US electricity is supplied at 110 volts, Spanish electricity is 230 volts. Many US appliances will therefore not work in Spain and could well be dangerous - like catch fire.


----------



## xabiaxica (Jun 23, 2009)

jimenato said:


> US electricity is supplied at 110 volts, Spanish electricity is 230 volts. Many US appliances will therefore not work in Spain and could well be dangerous - like catch fire.


that's almost as technical as my answer:clap2:


----------



## Stuart villa martin (Jun 1, 2011)

Yes a fan is cheaper to run normaly the same cost
as a light buld ,but air congitioning unit
is totaly different as it will drop the air temp
will also dehumifie (make it less humid ,sticky)will dry the
air and will also heat ,inverters are much cheaper to run
than a fixed speed unit,(cheaper to heat than gas)
another name for then is a heat pump


----------



## xabiaxica (Jun 23, 2009)

Stuart villa martin said:


> Yes a fan is cheaper to run normaly the same cost
> as a light buld ,but air congitioning unit
> is totaly different as it will drop the air temp
> will also dehumifie (make it less humid ,sticky)will dry the
> ...


we've decided to run the fans most of the day

with the aircon just to cool the bedrooms down before bed or if it's a particularly humid day - it was 95% the other day!!!

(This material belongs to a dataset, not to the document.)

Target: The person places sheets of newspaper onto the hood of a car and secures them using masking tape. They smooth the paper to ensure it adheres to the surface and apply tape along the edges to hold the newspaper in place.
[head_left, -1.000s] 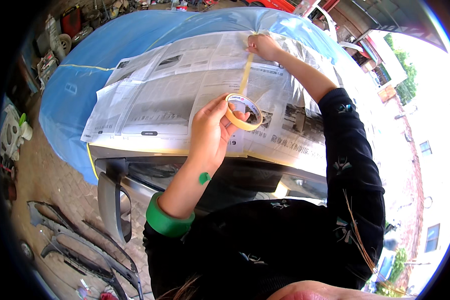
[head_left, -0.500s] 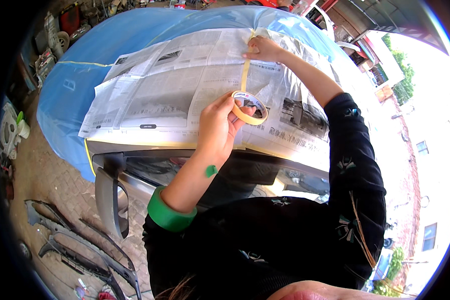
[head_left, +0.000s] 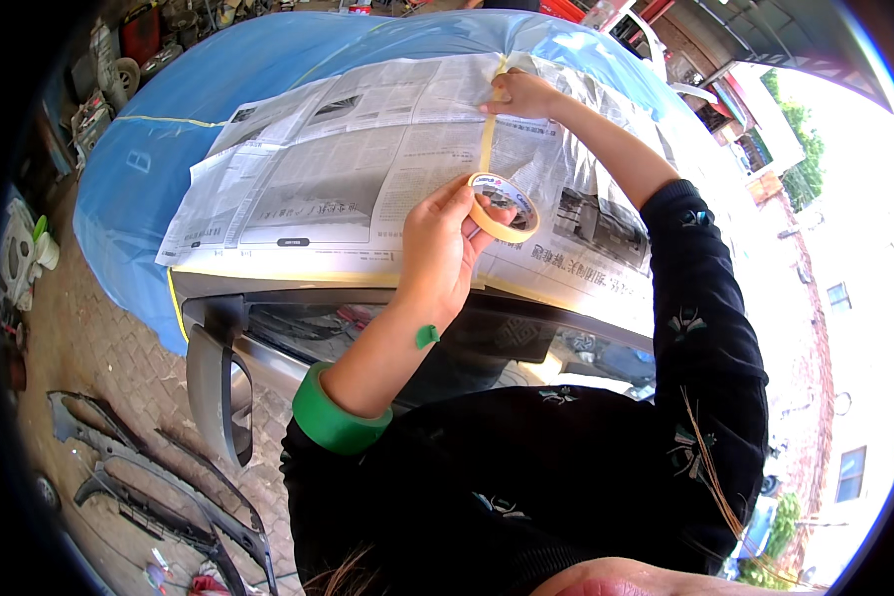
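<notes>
My left hand point(head_left: 437, 243) grips a roll of cream masking tape point(head_left: 517, 234), with fingers through its ring. From the roll a strip of masking tape point(head_left: 487, 144) runs away from me over the newspaper sheets point(head_left: 338, 189). At the far end of that strip is my right hand point(head_left: 526, 96), thumb and fingers bent onto the tape. The newspaper covers the car's roof and is edged with tape on the near side. Around my left forearm sits a wide roll of green tape point(head_left: 340, 422), and a small green tape scrap point(head_left: 427, 336) sticks near the wrist.
Blue plastic sheeting point(head_left: 119, 219) drapes the car beyond the newspaper. A side mirror point(head_left: 214, 397) juts out at the near left, beside the door window point(head_left: 497, 338). Dark car trim parts point(head_left: 159, 487) lie on the brick paving. Clutter and wheels stand at the far left.
My left hand and the tape roll have shifted slightly right and away from me. The right hand stays at nearly the same spot on the strip.
</notes>
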Motion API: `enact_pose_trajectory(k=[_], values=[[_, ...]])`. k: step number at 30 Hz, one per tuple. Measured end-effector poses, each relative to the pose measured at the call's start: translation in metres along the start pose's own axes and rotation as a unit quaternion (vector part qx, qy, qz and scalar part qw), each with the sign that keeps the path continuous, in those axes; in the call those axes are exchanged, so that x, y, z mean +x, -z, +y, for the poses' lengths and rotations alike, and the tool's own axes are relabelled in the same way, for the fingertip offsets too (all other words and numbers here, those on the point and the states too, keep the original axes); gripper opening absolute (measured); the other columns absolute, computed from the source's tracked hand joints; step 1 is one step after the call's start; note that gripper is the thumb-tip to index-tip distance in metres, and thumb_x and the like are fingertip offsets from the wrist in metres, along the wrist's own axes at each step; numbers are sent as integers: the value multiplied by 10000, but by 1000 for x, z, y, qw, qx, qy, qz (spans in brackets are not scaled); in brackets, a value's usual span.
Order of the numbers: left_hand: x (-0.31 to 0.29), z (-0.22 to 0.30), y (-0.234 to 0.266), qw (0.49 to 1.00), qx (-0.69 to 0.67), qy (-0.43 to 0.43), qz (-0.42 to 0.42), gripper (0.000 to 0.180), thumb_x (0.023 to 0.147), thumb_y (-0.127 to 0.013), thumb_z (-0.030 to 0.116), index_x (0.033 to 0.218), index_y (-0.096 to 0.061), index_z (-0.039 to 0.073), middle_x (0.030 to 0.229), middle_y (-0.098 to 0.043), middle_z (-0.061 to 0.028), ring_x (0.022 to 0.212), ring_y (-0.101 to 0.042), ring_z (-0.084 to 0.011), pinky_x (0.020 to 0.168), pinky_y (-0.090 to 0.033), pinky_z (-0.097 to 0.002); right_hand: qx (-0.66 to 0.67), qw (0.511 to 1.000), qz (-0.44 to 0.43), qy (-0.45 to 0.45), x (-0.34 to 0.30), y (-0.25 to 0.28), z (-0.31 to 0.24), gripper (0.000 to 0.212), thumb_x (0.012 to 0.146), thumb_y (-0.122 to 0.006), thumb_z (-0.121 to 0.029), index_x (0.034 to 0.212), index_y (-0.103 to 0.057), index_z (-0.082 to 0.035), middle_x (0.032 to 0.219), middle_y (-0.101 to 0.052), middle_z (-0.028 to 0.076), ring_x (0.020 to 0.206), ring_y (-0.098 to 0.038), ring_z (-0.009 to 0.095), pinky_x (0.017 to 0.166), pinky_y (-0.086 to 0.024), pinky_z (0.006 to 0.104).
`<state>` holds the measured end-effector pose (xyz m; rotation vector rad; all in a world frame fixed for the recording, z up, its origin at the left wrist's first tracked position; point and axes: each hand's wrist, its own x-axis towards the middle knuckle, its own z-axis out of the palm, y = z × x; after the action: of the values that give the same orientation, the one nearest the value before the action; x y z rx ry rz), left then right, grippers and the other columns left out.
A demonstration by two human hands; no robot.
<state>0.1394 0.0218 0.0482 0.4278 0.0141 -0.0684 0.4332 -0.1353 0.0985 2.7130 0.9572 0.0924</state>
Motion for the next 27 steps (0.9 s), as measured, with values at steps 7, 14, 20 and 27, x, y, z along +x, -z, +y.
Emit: enact_pose_trajectory(k=[7,14,20,27], values=[[2,1,-3,1000,-10,0,-27,232,982,-443,77,1110,-518,-102,876,-583,-115,825,-632,-207,936,-528,-424,-2,1000,3,-5,0,-1,0,727,795,-608,-635,1166,-605,-10,1161,-579,209,1059,-591,355,928,-464,397],[-1,-9,5,999,16,48,-20,251,993,-427,114,1094,-512,-100,891,-564,-111,858,-650,-258,860,-554,-391,-35,999,31,19,-9,-18,-10,474,931,-499,-472,1113,-617,-51,1181,-567,180,1108,-557,331,967,-433,427],[2,-9,18,999,-5,53,-9,235,999,-425,142,1013,-514,-76,886,-558,-110,852,-661,-273,827,-568,-388,-126,977,130,110,-20,-9,-41,286,934,-506,-297,1018,-608,-44,1030,-581,122,1059,-578,297,916,-462,445],[-2,-11,17,999,-11,52,1,228,1001,-427,145,1004,-507,-68,896,-555,-108,837,-664,-273,810,-576,-382,44,995,65,65,-24,-12,-33,337,931,-518,-337,1070,-598,-41,1067,-557,135,995,-598,341,864,-485,432]])
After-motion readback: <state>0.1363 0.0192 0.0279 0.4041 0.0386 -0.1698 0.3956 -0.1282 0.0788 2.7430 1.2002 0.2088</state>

fingers crossed the leccy bills aren't TOO high


----------



## Stuart villa martin (Jun 1, 2011)

For humidity you could try a dehumifier
They should cost between 60 to 80 eruos
Remove about a gallon water per day from
Air in your room bring humidity down to about 60 may be less alot more comfertable


----------



## thrax (Nov 13, 2008)

I don't like humidity so I ignore it. We bought a remote controlled floor standing fan from Supersol couple of days ago, as the boy pushed one of ours over and it smashed to pieces. This one cost about 44 euros and is brilliant. We wake up around 4 am freezing and have to switch it off and that is on its lowest setting. I never thought I would be in love with a fan but I am....


----------



## jules 123 (Apr 26, 2011)

xabiachica said:


> we've decided to run the fans most of the day
> 
> with the aircon just to cool the bedrooms down before bed or if it's a particularly humid day - it was 95% the other day!!!
> 
> fingers crossed the leccy bills aren't TOO high


I often run the ceiling fans all day and sometimes all night, during the summer. They do not make a huge difference to the bill.


----------



## papaco95 (Feb 26, 2010)

*Ceiling Fan*

Thanks "everyone" for your replys it has been very helpful, especially the websites. I do have a few things I brought from the states and use but they are small items that dont waste to much electric use. 

Thanks 
Keeping Cool (  :


----------